I’ve always loved the Ishihara tests (pages printed with patterns of coloured dots, used to diagnose different forms of colour vision deficiency, or CVD). They’re beautiful works of graphic design. Years ago I bought a used copy of a complete set of tests, and framed some of them to hang in my house.
Reflecting on these tests, I had been thinking for a few years about possible ways to create artworks that somehow take advantage of CVD. It would presumably be easy enough to generate a design that’s comprehensible to someone with trichromacy (normal colour vision) but whose content is obscured or lost completely by someone with dichromacy (in which one of the three types of cones in the human eye is weak or absent). But what would be gained?

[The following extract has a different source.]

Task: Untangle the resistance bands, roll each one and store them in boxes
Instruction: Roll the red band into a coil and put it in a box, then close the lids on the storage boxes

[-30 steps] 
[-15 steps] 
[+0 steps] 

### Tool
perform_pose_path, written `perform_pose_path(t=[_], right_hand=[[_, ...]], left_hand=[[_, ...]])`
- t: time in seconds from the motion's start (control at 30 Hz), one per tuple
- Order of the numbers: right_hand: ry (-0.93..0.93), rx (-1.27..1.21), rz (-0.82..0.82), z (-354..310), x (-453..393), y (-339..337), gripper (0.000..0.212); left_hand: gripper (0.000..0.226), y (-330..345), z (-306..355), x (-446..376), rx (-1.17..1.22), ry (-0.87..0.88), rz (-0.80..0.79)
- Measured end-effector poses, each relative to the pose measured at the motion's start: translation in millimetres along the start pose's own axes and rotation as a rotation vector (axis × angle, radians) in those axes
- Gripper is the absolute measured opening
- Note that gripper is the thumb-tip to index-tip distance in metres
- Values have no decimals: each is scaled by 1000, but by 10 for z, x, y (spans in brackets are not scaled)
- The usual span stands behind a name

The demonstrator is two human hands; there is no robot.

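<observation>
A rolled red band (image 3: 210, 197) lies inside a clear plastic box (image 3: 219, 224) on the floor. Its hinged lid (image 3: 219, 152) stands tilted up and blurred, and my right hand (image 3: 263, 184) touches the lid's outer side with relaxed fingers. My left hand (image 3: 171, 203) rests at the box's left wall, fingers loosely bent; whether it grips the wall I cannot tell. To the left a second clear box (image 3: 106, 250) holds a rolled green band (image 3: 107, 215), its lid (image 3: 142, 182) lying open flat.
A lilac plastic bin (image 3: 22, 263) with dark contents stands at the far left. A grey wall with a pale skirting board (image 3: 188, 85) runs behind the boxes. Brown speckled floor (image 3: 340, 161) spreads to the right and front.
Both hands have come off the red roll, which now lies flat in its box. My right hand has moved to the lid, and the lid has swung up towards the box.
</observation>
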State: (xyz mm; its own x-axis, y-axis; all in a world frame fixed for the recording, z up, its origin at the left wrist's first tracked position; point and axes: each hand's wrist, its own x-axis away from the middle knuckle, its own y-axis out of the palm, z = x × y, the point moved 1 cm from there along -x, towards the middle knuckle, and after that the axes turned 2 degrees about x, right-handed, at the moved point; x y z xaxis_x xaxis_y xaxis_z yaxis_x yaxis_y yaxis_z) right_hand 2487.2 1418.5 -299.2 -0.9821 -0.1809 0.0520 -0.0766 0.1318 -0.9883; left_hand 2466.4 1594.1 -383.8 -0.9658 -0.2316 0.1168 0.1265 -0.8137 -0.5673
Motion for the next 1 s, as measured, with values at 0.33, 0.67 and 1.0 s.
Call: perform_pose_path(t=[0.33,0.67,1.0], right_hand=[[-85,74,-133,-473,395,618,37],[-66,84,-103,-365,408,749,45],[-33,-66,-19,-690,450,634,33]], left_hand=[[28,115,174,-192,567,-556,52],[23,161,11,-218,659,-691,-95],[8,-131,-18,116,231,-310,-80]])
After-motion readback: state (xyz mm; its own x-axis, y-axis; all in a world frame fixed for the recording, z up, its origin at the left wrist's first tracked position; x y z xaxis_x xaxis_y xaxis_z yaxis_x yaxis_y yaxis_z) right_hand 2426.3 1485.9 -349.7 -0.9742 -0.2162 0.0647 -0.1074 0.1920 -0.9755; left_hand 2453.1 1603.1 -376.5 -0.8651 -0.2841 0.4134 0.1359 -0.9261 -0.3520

Many aspects of the designed world implicitly assume trichromacy, to the annoyance of people with CVD. Much more interesting would be to create designs that only make sense to someone with CVD. I imagined something like camouflage: a design that would look like a riot of colour to a trichromat like me, but which would resolve into a calmer, legible composition to someone with the right form of dichromacy.
With only a bit of research, it became clear that this idea isn’t really new. Most obviously, some of the Ishihara plates themselves are designed to work this way. The collection includes “hidden image” plates (where a trichromat sees nothing, and a dichromat sees a number), and “transformation” plates (where trichromats and dichromats see different numbers). I also found one artist, Carol Man, who experimented with paintings of this form. There’s even some evidence that the camouflage idea mentioned above might represent a real evolutionary trait in some animal species. A subpopulation of individuals with CVD are better able to warn the herd about the presence of camouflaged predators, while everyone else uses full colour vision to find the best food.

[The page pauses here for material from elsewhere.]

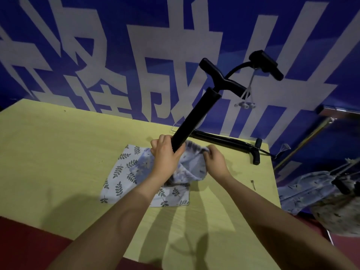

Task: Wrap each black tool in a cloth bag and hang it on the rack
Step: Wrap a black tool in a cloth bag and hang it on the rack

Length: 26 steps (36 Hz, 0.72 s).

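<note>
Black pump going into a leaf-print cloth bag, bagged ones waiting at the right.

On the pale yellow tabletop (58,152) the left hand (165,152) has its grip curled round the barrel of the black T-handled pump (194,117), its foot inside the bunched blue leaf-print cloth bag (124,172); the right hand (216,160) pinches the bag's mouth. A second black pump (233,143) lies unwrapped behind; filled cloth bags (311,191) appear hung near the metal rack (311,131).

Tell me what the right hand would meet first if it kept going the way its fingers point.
The right hand pinches the cloth bag with fingers pointing left, toward the black pump held upright by the left hand. It would likely meet the pump's barrel first, though depth is unclear.
</note>
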Each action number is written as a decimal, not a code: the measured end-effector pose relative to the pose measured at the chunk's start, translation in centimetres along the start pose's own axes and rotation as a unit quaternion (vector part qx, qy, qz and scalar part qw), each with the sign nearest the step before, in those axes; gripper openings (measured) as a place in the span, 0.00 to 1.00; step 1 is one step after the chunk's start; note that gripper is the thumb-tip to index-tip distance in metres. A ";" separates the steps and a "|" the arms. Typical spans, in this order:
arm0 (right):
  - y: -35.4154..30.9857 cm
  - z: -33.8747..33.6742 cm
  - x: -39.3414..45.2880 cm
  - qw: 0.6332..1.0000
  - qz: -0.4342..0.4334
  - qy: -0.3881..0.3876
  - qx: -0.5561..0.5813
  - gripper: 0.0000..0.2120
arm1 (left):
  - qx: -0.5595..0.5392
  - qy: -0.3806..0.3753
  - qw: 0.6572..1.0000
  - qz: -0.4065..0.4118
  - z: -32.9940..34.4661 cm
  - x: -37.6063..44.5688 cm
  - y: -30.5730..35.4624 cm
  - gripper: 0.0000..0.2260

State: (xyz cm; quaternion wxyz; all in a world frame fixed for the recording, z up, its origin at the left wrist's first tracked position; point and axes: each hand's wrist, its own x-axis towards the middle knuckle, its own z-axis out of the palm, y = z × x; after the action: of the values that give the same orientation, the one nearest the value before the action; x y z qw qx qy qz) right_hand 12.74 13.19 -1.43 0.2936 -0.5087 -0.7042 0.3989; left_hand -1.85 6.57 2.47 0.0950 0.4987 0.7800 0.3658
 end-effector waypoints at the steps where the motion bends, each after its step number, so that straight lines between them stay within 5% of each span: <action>1: -1.1 -0.2 0.0 1.000 -0.008 0.012 0.027 0.08 | 0.007 -0.005 1.000 0.000 0.1 0.0 -0.1 0.16; 13: -7.6 -1.5 1.5 0.963 -0.011 -0.008 0.269 0.09 | 0.042 -0.036 0.998 -0.008 1.1 -0.2 -0.9 0.14; 18: -7.8 -1.1 2.6 0.968 0.003 0.048 0.245 0.14 | 0.030 -0.053 0.998 0.016 0.5 0.1 -0.5 0.15; 22: -7.8 -1.0 2.9 0.970 -0.014 0.074 0.230 0.14 | 0.060 -0.103 0.991 0.064 -1.0 1.4 -1.0 0.30; 26: -7.8 -0.9 3.4 0.980 -0.027 0.084 0.181 0.12 | 0.043 -0.155 0.986 0.053 -2.3 3.1 -1.7 0.32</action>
State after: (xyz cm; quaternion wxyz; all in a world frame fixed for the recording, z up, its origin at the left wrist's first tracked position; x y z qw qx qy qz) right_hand 8.69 15.34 5.83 0.4494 -0.4598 -0.6068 0.4674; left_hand -5.71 7.71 3.70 0.1738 0.5933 0.7437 0.2544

Eventually I was able to put together some software to generate various kinds of images that embed information visible only for dichromats (to keep things simple I focused only on deuteranopia, the common form of red-green colour blindness, though the techniques can be adapted to other types). I built my code on top of the excellent DaltonLens Python library, and relied heavily on a deep dive into software simulation of CVD written by the author of DaltonLens, Nicolas Burrus. Here are a few examples of images I created.

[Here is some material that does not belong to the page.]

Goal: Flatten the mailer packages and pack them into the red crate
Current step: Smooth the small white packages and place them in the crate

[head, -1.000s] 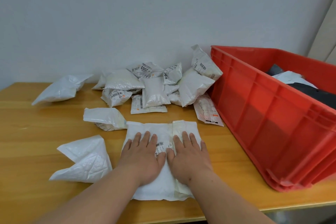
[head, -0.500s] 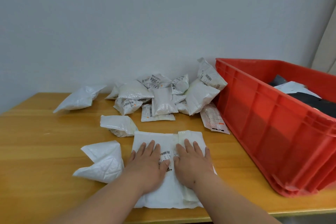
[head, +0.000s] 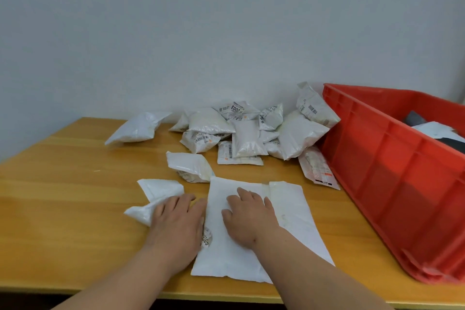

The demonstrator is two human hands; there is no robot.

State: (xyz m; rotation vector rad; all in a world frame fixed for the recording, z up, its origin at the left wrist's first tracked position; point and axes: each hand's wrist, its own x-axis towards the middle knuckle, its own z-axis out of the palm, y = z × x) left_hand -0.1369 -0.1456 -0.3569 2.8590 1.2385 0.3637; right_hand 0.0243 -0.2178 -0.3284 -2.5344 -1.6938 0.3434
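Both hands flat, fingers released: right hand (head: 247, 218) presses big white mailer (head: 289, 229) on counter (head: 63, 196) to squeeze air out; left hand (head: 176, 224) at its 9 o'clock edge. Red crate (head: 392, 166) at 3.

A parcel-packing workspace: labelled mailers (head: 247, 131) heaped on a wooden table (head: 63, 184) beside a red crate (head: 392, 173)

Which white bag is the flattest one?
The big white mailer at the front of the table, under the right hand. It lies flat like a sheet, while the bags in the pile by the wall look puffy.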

Overall I wasn’t all that satisfied with this work. By definition these images are extremely brittle: the embedded information needs to be as faint as possible to hide it from a trichromat, while still strong enough to jump out at a deuteranope. And even if there were some ideal way to tune the algorithm to yield “perfect” steganography, that ideal is then necessarily filtered through multiple layers of computation, colour space conversions, resampling, and monitor settings, and then viewed in an environment with uncontrolled lighting. (And of course, as a trichromat I’m not in a good position to evaluate the results myself.) The upshot is that the hidden information in these results is fairly visible to trichromats.
Still, this was a good opportunity for me to study up on the topic of colour perception and CVD. I like the core idea of producing images like these, and the process turned up some nice mathematical and algorithmic ideas. So in the end I thought it was worth writing a paper and sharing the work. You can find all the details in my Bridges 2023 paper.